This is a time when it is tempting for officials and policy makers to become fatalistic, and to be overwhelmed by the rhetoric of other nations, the perceived negativity of erstwhile allies, even the cynical attitudes of colleagues. Public opinion is quiet, generally uninformed, and therefore no spur to proaction.
This is a time when it is essential to work with officials and to offer them support. This support can take many different forms: it can simply be attentive listening, it can be re-examination of what the root problems are, it can be the making of connections and communications with counterparts who can act, it can take the form of imaginative proposals to break a stalemate or overcome objection. Such proposals could include:
- Taking the lead in negotiations for a treaty to ban the production worldwide of the fissile materials used to make nuclear weapons.

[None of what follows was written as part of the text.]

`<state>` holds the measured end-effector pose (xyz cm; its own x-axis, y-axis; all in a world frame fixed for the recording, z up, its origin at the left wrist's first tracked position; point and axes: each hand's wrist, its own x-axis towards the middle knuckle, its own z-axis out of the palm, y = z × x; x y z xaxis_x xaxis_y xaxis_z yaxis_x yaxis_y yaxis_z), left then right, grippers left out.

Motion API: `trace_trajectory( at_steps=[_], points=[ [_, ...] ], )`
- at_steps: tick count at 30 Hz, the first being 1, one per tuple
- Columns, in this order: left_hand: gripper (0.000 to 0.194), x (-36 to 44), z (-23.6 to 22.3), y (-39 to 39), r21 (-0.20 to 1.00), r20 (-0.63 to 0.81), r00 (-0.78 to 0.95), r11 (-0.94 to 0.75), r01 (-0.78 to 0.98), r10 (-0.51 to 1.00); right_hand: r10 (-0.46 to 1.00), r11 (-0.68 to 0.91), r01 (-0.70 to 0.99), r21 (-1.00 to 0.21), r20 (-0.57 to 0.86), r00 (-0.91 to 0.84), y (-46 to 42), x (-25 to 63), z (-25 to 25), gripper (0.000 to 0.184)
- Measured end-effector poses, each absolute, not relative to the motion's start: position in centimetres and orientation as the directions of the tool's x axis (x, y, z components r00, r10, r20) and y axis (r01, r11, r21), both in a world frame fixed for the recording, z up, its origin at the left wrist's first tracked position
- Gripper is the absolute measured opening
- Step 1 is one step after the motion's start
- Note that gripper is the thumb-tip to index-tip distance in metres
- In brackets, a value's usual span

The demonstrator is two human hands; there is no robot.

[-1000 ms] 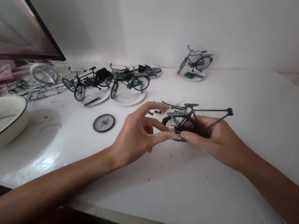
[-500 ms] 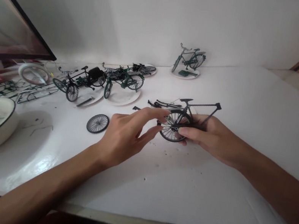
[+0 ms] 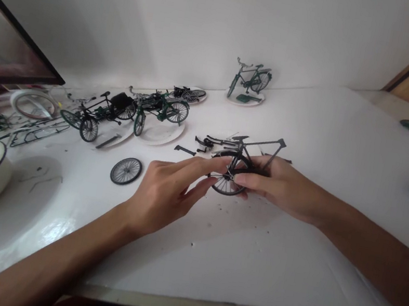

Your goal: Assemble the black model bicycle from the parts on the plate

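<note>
One head view: part-built model bicycle over tabletop, three o'clock of centre.
Right hand: holding frame, probably steadying it.
Left hand: fingertips narrow at rear wheel; pinch unclear.
Loose wheel: nine o'clock, flat.

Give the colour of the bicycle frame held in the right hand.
The bicycle frame is black; the head view shows it best.
</note>
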<state>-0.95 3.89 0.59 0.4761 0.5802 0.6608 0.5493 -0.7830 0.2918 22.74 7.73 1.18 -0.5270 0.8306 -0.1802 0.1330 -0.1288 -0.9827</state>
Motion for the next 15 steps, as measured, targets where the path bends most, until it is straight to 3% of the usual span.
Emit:
trace_trajectory(
  at_steps=[15],
  points=[
    [0.026,-0.93,0.43,3.86,0.283,0.653,0.475,-0.771,0.57,0.59,0.755,-0.229,0.096,-0.969,-0.239,-0.611,7.71,22.97,1.11,0.014]
  ],
)
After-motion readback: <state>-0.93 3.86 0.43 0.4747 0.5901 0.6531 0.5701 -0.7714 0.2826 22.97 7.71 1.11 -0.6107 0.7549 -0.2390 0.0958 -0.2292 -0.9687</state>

This would reduce the risks of proliferation and increase the transparency necessary for multilateral disarmament.
- Convening a conference of all the nuclear weapon states to define how nuclear weapons worldwide can be taken off hair-trigger alert. This would immediately reduce the risk of nuclear holocaust happening by accident, making the world a much safer place.
- Promoting negotiations to multilateralise the ABM Treaty. This would prevent the collapse of this fundamental global safety measure.

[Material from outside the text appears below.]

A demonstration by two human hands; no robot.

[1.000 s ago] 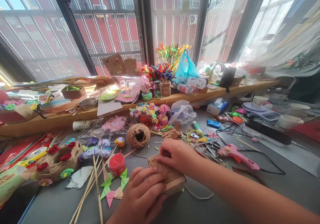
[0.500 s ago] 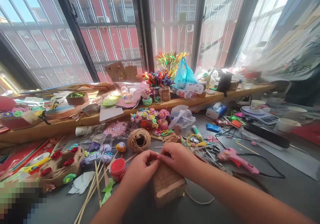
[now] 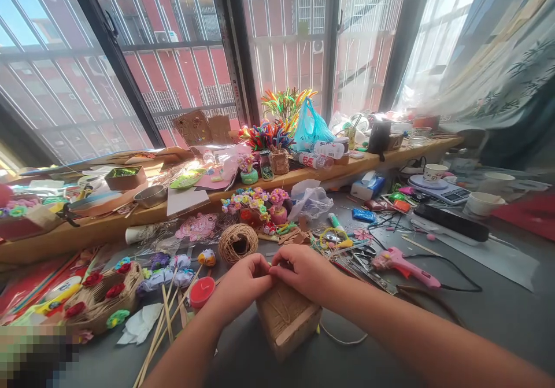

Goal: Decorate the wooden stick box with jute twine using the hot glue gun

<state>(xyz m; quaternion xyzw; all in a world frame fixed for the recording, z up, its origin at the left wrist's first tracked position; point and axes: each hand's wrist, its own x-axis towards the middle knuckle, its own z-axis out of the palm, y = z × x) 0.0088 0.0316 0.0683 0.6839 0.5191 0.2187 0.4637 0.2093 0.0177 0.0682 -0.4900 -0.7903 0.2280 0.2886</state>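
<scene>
Your left hand (image 3: 248, 284) and right hand (image 3: 299, 268) meet at the far left edge of the box (image 3: 277, 333), thumbs and forefingers curled in and tips all but touching. Whether they pinch something or merely press together I cannot tell, since your knuckles cover the spot. Working so close, the 2 hands probably act on the same point, each steadying the other.

The box sits on the table (image 3: 243, 365) at the near middle, just below your hands, its top turned up and its near face toward you; that likely suits you, leaving the top within easy reach. A bent cord (image 3: 284, 307) lies on that top, short of the wood strip (image 3: 298, 324) along the near edge. A pale strand (image 3: 342, 340) curves out on the right; where it begins is hidden.

Just beyond your left hand stands the twine ball (image 3: 237, 244), perhaps kept there for handy supply. To the right lies the glue gun (image 3: 407, 266), its handle pointing right and nearer you, which would suit your right hand. Left of your left forearm, sticks (image 3: 166, 313) lean together near the red tub (image 3: 202, 291).
</scene>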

- Within NATO, Britain could take the lead in the current re-consideration of NATOs nuclear policy, in the direction of reducing reliance on nuclear weapons in the international system.
- In the United Nations the P5 could cease to veto Resolution No. 54/54G "Towards a nuclear-weapon-free-world: the need for a new agenda," put forward by the New Agenda Coalition (Brazil, Egypt, Ireland, Mexico, New Zealand, South Africa, and Sweden) in 1998 and 1999.
- Making sure that heads of state attend the NPT Review Conference in April 2000.
We may have to come very close to losing a vital treaty like the NPT before we wake up to the starkness of the choice facing us, namely nuclear anarchy or nuclear abolition.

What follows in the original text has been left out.